Bel Geddes’s work delayed the production several times over, meaning the collaborators and cast moved on (in fact, Sidney Lumet’s voice changed during the delays, and he had to be recast with “Dickie Van Patten” taking over Lumet’s role, notes Meyer Weisgal in his frank and candid memoir which includes a fascinating chapter on The Eternal Road) and switched back as needed.
But what could it have meant for those who were left behind? The audience? What did it say to them? For it is a puzzling work, and the idea that something so religiously based could be so acclaimed and well attended seems odd today: popular theater, and this was most emphatically designed as popular theater, today mocks and pokes at religion. Where did it take the audience of the late 1930s? Its message is not propagandist. It ends with an affirmation of faith and forbearance. The Adversary, who likely most anticipates today’s modern secularism, leaves the synagogue to fight the threat in his own way, without God or community.
I tend to think through, more than feel, music. But some grand moments while listening to the magnificent 200-person Collegiate Chorale and Orchestra of St Luke’s as they met in soaring Weill melancholic rapture moved me beyond thought to a place with no words, only beauty and transcendence.

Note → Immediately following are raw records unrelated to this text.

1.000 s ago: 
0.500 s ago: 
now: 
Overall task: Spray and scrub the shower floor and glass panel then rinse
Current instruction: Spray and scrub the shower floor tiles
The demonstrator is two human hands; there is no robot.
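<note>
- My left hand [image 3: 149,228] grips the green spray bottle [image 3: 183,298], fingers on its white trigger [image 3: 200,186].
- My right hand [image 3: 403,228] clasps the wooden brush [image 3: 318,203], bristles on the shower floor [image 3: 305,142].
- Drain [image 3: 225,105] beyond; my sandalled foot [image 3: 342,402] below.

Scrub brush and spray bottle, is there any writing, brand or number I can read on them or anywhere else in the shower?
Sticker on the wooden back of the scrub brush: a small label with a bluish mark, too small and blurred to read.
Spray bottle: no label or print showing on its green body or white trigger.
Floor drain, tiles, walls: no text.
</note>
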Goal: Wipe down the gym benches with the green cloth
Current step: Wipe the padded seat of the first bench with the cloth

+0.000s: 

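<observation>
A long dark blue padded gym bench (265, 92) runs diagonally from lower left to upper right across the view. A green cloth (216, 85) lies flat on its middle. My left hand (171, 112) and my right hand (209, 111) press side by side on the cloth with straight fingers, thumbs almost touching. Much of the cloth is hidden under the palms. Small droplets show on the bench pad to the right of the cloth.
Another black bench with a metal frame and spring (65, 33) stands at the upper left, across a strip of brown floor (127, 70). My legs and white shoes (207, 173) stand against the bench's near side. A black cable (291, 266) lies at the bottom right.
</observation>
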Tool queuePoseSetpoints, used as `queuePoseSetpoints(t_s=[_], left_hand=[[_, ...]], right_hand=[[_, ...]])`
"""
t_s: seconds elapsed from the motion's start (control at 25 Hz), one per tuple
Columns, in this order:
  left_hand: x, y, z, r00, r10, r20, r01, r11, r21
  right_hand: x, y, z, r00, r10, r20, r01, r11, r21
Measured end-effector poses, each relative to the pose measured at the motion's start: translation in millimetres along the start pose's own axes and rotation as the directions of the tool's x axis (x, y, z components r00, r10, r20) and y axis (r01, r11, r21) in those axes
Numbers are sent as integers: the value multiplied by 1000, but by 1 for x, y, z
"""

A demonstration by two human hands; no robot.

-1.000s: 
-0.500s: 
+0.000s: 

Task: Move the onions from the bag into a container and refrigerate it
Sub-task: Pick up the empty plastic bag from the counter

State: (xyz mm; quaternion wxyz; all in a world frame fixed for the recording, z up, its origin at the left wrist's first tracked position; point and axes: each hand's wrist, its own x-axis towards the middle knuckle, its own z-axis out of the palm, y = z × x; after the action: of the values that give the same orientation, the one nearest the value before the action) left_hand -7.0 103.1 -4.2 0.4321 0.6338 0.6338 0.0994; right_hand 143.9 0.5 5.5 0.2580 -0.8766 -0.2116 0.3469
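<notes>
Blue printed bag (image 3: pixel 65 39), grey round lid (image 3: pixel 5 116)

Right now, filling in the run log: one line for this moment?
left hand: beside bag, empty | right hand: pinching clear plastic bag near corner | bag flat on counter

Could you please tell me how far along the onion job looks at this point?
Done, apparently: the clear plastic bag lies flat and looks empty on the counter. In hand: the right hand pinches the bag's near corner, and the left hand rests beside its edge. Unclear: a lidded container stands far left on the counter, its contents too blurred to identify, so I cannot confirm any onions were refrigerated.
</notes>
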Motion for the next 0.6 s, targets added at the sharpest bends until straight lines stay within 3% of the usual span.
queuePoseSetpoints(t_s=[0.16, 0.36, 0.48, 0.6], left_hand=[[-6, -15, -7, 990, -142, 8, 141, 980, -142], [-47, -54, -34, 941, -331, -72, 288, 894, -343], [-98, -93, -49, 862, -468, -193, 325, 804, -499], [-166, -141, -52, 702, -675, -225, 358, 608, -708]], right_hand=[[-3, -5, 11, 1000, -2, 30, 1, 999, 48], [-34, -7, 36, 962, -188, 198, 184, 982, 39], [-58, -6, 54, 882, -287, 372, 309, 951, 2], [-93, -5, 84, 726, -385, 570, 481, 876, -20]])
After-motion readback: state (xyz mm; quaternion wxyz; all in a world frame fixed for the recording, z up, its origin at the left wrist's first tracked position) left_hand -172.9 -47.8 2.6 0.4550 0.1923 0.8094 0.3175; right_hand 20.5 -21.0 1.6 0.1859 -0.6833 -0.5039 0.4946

That was a pretty good place to get to go. Maybe that’s where the original audiences went as well. The terrific news is that the general public, unable to make it to the two performances of this production will be able to hear it soon, as a live cast album is being prepared. And for a brief taste of the work—and some excellent explication by the dedicated developers, including Ted Sperling, Ed Harsh, Chorale director Edward Barnes, and members of the Chorale—click here for episodes 1, 2, and 3 of “The Road to the Road of Promise.”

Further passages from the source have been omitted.